Do you have plans to make an add-on for Anki? Would that even be possible? I think it could become the most popular add-on and surpass other TTS add-ons. Currently, those have the advantage of being easier to use since they’re integrated into Anki itself. Personally, I think their main convenience is generating audio directly inside a user’s existing decks.
Your idea of a directly integrated Anki add-on is excellent! I’m going to look into adding a system to automatically scan spreadsheets so that voices can be generated automatically from your files.
Unless you know a person who can generate these voices in the language you’re learning, or you prefer to use Google’s basic voice, I think my alternative is an excellent solution, as the voices are very close to real human voices.
That said, you’re absolutely right about the presentation video — I should have shown more demonstrations with long sentences, female/male voices, multiple languages, etc.
If you want, you can still give it a try and provide feedback; you’ll see for yourself that even with long (or very long) sentences, the realism is impressive. The edge-tts module is really powerful.
UPDATE:
I added to my GitHub presentation page, for each language, an audio clip (male/female) of the sentence “Hello everyone, I am an artificial voice but I try to be as realistic as possible!” translated and pronounced in all languages available in ALDB.
You can directly preview the pronunciations from the website, without even downloading the program—it will already give you an idea!

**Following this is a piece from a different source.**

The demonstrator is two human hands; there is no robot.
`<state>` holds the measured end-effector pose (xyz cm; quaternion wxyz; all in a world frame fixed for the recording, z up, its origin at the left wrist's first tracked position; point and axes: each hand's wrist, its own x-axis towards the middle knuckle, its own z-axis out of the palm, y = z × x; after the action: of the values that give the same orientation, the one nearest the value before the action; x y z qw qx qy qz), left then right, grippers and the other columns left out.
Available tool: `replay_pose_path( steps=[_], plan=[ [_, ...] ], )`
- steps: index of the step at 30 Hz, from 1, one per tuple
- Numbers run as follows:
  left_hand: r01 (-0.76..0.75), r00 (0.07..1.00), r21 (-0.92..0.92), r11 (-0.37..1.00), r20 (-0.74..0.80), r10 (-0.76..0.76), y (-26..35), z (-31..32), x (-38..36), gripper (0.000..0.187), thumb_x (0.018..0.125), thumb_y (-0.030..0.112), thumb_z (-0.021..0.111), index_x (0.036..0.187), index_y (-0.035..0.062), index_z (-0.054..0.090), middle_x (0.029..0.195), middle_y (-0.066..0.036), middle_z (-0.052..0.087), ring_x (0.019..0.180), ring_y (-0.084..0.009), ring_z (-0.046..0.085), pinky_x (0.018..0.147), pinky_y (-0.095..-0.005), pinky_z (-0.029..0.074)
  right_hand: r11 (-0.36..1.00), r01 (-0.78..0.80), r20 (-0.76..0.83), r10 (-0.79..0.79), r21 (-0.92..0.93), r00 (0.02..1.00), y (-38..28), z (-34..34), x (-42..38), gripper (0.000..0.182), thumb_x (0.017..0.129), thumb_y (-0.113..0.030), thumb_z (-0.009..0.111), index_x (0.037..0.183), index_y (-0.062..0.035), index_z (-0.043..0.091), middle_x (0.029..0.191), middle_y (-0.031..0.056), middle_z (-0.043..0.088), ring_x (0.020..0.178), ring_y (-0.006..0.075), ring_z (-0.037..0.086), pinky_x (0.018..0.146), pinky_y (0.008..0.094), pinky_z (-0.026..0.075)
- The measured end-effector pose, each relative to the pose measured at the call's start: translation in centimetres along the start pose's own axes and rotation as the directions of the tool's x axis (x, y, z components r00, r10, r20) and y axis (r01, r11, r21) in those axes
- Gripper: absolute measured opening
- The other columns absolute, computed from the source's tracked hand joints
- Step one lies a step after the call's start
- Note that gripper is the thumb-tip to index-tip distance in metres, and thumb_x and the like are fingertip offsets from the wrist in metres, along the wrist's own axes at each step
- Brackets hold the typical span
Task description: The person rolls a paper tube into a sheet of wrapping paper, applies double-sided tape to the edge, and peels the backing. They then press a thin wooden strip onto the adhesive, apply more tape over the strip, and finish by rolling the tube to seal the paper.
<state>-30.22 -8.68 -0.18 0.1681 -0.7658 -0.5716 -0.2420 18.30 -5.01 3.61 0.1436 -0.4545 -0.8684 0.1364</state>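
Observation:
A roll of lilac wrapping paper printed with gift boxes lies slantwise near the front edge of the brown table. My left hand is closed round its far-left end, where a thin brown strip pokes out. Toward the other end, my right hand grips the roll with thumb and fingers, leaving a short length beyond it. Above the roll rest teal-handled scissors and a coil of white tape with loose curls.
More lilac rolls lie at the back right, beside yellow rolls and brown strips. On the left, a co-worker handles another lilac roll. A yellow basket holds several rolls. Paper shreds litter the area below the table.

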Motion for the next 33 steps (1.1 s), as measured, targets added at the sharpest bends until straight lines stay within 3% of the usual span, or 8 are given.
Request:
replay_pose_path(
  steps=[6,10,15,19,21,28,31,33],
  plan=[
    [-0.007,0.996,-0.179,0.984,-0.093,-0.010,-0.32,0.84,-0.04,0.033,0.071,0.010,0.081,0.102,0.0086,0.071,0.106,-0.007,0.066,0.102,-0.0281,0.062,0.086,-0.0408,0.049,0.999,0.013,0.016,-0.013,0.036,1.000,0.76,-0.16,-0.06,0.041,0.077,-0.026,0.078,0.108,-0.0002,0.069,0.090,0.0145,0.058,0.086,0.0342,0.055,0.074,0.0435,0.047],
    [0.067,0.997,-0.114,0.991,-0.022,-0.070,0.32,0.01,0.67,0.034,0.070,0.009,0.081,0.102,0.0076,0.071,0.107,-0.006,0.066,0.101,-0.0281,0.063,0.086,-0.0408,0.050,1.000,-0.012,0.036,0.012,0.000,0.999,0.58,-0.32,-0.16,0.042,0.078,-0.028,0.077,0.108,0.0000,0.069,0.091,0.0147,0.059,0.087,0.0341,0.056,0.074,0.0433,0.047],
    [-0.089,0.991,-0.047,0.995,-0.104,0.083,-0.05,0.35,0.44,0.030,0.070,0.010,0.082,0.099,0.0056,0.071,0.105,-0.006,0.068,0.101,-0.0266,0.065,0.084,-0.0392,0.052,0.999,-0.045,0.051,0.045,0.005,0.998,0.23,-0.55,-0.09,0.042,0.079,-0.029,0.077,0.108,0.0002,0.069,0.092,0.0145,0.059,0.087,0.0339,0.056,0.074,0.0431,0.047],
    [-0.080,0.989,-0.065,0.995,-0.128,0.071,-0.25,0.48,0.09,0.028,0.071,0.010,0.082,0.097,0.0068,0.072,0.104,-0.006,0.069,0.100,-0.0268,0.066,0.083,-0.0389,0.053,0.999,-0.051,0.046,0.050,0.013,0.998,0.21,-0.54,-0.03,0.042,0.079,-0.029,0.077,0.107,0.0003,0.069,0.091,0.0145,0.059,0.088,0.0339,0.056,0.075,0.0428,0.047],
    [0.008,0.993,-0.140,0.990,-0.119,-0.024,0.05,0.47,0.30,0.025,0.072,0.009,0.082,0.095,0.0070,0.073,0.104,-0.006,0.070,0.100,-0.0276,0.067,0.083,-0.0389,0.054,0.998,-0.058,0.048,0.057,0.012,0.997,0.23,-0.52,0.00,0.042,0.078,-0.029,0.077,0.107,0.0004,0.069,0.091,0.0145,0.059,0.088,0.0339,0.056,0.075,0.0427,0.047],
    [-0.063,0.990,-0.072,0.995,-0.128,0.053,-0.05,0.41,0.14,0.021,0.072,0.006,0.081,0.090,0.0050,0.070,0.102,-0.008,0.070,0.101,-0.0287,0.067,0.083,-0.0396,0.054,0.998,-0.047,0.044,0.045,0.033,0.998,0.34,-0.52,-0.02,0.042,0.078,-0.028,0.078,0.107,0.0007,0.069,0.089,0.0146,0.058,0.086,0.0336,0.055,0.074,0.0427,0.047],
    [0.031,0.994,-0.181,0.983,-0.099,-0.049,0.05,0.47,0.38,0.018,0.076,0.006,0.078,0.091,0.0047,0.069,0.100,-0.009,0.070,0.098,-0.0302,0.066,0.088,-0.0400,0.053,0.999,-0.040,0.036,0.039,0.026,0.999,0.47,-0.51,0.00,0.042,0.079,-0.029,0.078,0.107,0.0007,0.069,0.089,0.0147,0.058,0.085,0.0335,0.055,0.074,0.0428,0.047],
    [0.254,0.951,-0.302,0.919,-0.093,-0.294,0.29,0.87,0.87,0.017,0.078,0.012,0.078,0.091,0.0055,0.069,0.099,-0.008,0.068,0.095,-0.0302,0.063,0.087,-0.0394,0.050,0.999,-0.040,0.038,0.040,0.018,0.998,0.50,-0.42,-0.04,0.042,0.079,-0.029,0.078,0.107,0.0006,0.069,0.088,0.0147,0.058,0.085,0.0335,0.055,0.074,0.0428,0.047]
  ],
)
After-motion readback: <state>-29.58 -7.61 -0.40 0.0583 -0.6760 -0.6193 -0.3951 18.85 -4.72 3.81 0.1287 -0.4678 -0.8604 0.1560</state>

Bro, this is a free project I created for you to enjoy. The voices come from the Microsoft Edge TTS service.
I don’t provide these neural voices myself. I just did my best to build a lightweight tool that helps language learners create quality audio cards.
To be fair, you did ask for feedback. And you are touting how “close to real human voices” they are. If those aren’t languages your ear is accustomed to, you might value the knowledge that the service you’ve chosen isn’t universally great (so your tool might not be of the same quality for every language …).
You are absolutely right on this point.
However, my comparison is made exclusively with the commonly used service, namely Google’s TTS, which is particularly flat and sounds very “synthetic” in most languages.
I suspect that many folks who are experienced with trying to fit TTS into their language learning have found there are more fish in the sea than just those two!
Sounds good to me actually. It has a weird vocal fry, but probably slightly better than Google TTS. It also does sound a bit more “human” probably because of the intonation.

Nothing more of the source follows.